BILLY OGLE is a good general thief. He fell in with Charles Vanderpool, alias Brockway. some years ago, and worked with him up to the Providence job in August, 1880. He does not confine himself to any particular kind of work. He is a handy burglar, good sneak, and first-class second-story man. Ogle was arrested in Chicago with Charles Vanderpool, alias Brockway, in 1879, for forgery on the First National Bank of that city. Brockway was bailed in $10,000, in consequence of some information he gave to the authorities, and the case never was tried. Ogle was also finally discharged. He was arrested shortly after, in 1879. in Orange, N. J., for an attempt at burglary, and on a second trial he luckily escaped with six months'imprisonment. Ogle was again arrested in New York City and convicted for uttering a forged check for $2,490, drawn on the Phcenix Bank of New York, purported to be signed by Purss & Young, brokers, of Wall Street, New York City.
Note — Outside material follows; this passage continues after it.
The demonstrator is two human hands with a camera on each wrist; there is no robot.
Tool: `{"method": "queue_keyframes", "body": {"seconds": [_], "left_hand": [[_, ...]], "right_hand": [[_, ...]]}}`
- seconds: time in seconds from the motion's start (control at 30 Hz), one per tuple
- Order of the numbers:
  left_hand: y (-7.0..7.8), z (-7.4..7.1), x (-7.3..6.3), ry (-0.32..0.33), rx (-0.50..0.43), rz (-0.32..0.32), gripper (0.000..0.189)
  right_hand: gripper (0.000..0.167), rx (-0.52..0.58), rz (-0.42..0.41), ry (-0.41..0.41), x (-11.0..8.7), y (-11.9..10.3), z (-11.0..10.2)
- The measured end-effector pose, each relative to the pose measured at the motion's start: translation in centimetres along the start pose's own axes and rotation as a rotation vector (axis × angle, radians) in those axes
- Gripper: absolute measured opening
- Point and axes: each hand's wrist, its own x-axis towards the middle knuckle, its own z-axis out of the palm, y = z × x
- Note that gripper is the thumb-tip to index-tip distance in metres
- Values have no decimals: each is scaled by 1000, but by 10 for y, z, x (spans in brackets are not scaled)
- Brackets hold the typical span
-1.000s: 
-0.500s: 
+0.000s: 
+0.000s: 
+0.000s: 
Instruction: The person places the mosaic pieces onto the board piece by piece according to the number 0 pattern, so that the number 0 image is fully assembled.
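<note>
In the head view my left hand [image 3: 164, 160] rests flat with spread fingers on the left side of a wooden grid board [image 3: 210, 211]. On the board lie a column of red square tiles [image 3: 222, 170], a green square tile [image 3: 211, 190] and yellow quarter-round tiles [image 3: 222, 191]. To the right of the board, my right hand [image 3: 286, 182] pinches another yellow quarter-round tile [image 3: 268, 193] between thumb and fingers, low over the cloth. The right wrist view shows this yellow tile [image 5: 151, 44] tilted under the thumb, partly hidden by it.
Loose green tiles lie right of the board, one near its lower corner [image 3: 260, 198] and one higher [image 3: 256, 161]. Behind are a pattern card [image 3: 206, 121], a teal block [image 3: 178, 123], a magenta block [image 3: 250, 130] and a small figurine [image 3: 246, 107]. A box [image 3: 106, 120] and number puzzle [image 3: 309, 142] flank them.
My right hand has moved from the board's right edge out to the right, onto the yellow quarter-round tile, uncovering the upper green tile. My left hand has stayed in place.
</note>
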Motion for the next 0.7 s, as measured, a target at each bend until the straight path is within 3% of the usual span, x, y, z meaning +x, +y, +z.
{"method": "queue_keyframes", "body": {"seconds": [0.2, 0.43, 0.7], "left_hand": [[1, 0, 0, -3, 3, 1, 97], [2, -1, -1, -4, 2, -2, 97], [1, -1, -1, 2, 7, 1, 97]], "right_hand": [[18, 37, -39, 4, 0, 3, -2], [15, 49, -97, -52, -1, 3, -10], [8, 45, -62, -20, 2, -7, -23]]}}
He was sentenced to five years in State prison by Judge Cowing, on June 14, 1880. His counsel appealed the case, and Judge Donohue, of the Supreme Court, granted him a new trial, and he was released on $2,500 bail in July. 1880. Andy Gilligan and Charles Farren, alias the "Big Duke," were also arrested in connection with this forgery. While out on bail in this case, Ogle was again arrested in Providence, R. 1., on August 16, 1880, with Charles O. Brockway and Joe Cook, alias Havill, a Chicago sneak, in an attempt to pass two checks, one on the Fourth National Bank for $1,327, and the other. of $1,264, on the old National Bank of that city. He was convicted for this offense, and sentenced to three years in State prison on October 2, 1880, under the name of Frank Somers. His time expired in August, 1883. He was arrested again in the spring of 1884 for a "second-story job," with John Tracy, alias Big Tracy. They robbed the residence of John W. Pangborn, on Belmont Avenue, Jersey City Heights, of diamonds and jewelry valued at $1,500. He was convicted for this offense on June 26, 1884. His counsel obtained a new trial for him in July, 1884, upon which he was tried and acquitted. Big Tracy was also discharged, and they both went West. In the fall of 1885 Ogle was arrested in Tennessee, and sentenced to ten years in the penitentiary for house work. He shortly afterwards made his escape from a gang while working out on a railroad, and is now at large. Ogle's picture is a good one, taken in 1880.